## EXERCISE DIRECTIONS
Type the listing below out again exactly. No images.

## DATA EXTRACT
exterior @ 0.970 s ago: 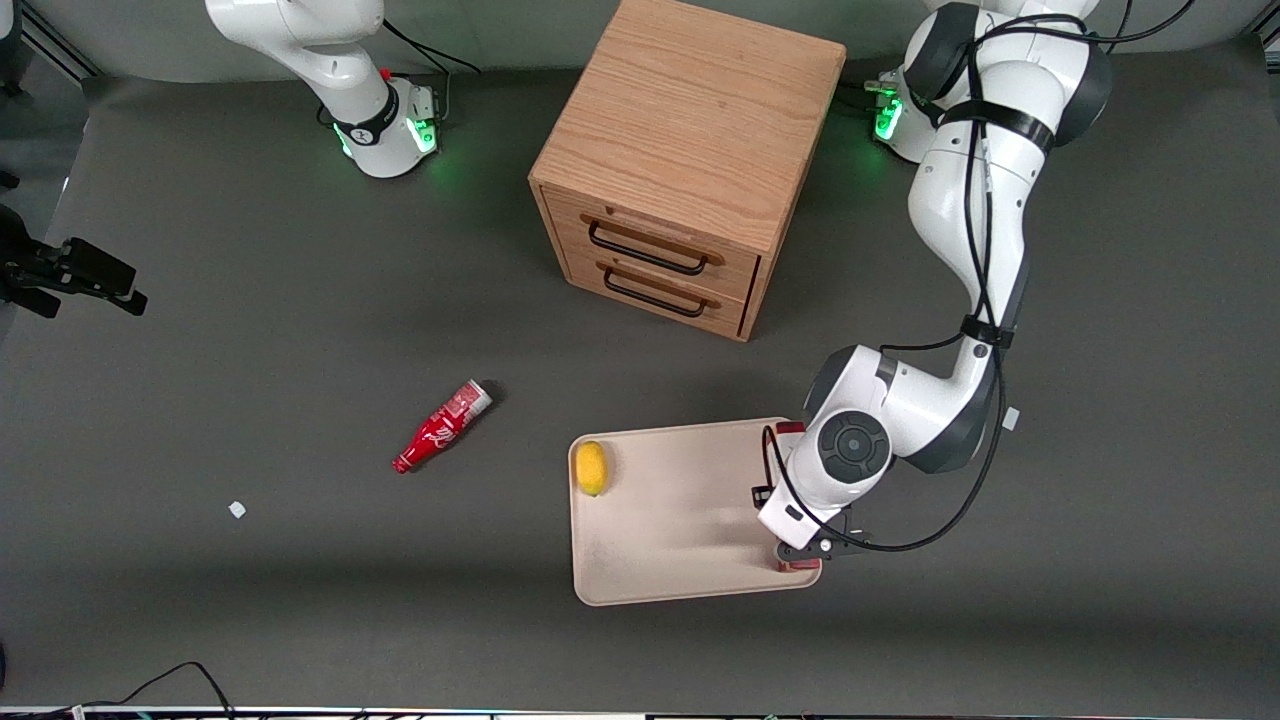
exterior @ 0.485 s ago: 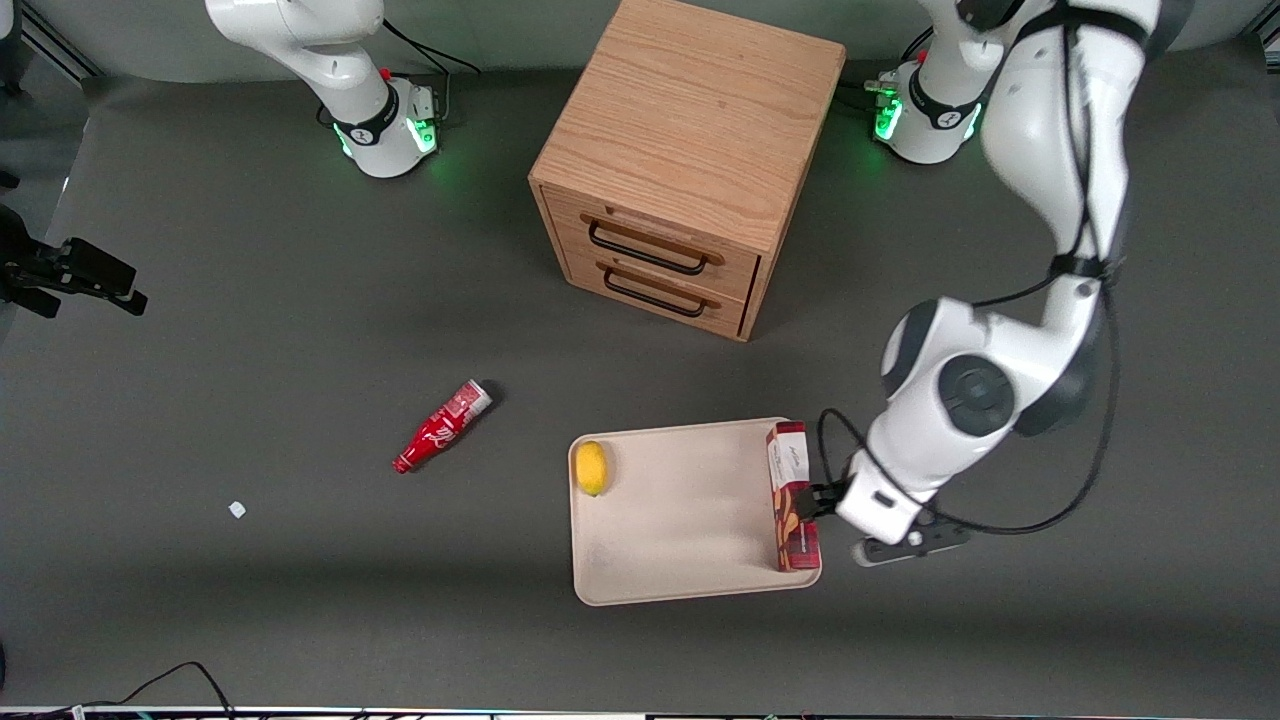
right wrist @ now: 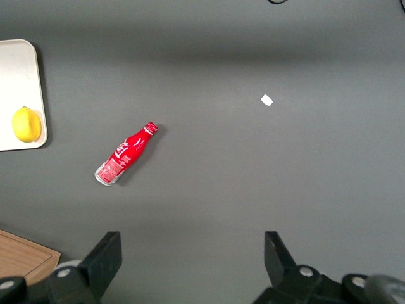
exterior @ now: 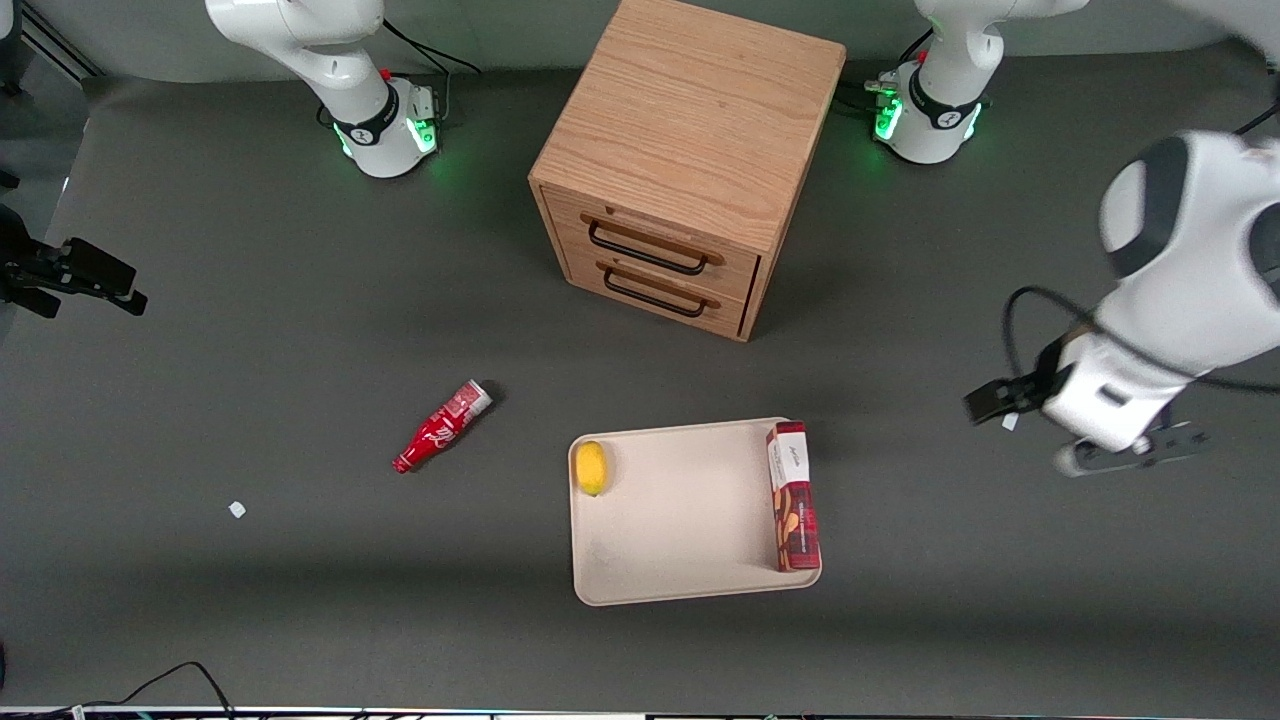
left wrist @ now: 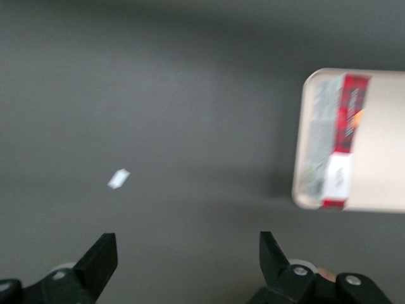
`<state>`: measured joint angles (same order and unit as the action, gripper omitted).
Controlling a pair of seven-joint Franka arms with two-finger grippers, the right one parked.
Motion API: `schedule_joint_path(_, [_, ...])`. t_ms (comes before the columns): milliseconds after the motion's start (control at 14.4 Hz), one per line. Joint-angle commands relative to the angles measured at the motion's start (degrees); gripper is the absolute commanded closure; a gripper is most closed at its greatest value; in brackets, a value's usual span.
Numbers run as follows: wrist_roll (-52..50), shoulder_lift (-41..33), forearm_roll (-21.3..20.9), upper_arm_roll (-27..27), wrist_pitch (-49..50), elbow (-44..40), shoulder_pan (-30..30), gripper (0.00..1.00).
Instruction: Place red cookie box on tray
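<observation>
Wrist view: pincer (left wrist: 186, 253) fingertips only.

Glossy white shells on the working arm (exterior: 1190, 290), bulging round at each joint, with a dark grey cap set into one rounded housing. Black cable looping out from the wrist. Gripper (left wrist: 188, 253) with matte black, wedge-shaped jaws set wide apart, silver screws showing on their mounts, hanging well toward the working arm's end of the surface. White conical base (exterior: 935, 110) ringed by a black band, glowing green at its foot.
</observation>
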<state>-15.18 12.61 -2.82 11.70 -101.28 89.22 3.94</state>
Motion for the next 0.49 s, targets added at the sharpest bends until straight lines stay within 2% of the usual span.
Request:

## PROBLEM SOLUTION
exterior @ 0.970 s ago: 
exterior @ 0.485 s ago: 
right wrist @ now: 
exterior @ now: 
left wrist @ now: 
`<state>`: measured joint angles (same order and unit as the action, gripper omitted).
Controlling a pair of seven-joint Franka arms with two-finger grippers, the right one parked.
Motion API: `schedule_joint_path(_, [_, ...])`. t_ms (comes before the columns): milliseconds after the motion's start (control at 14.4 Hz), one per line. Joint-angle commands relative to the angles measured at the motion's start (degrees); gripper is the absolute commanded closure; a gripper is most closed at its greatest value; in brackets, a value's usual span.
Numbers run as follows: wrist_roll (-52..50), shoulder_lift (-41..33), forearm_roll (-21.3..20.9), upper_arm_roll (-27..27), wrist_pitch (-49..50), elbow (-44..40), shoulder_pan (-30..30), gripper (0.00..1.00).
Instruction: Place red cookie box on tray
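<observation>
Wrist view: pincer (left wrist: 186, 253) fingertips only.

Glossy white shells on the working arm (exterior: 1190, 290), bulging round at each joint, with a dark grey cap set into one rounded housing. Black cable looping out from the wrist. Gripper (left wrist: 188, 253) with matte black, wedge-shaped jaws set wide apart, silver screws showing on their mounts, hanging well toward the working arm's end of the surface. White conical base (exterior: 935, 110) ringed by a black band, glowing green at its foot.
</observation>
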<state>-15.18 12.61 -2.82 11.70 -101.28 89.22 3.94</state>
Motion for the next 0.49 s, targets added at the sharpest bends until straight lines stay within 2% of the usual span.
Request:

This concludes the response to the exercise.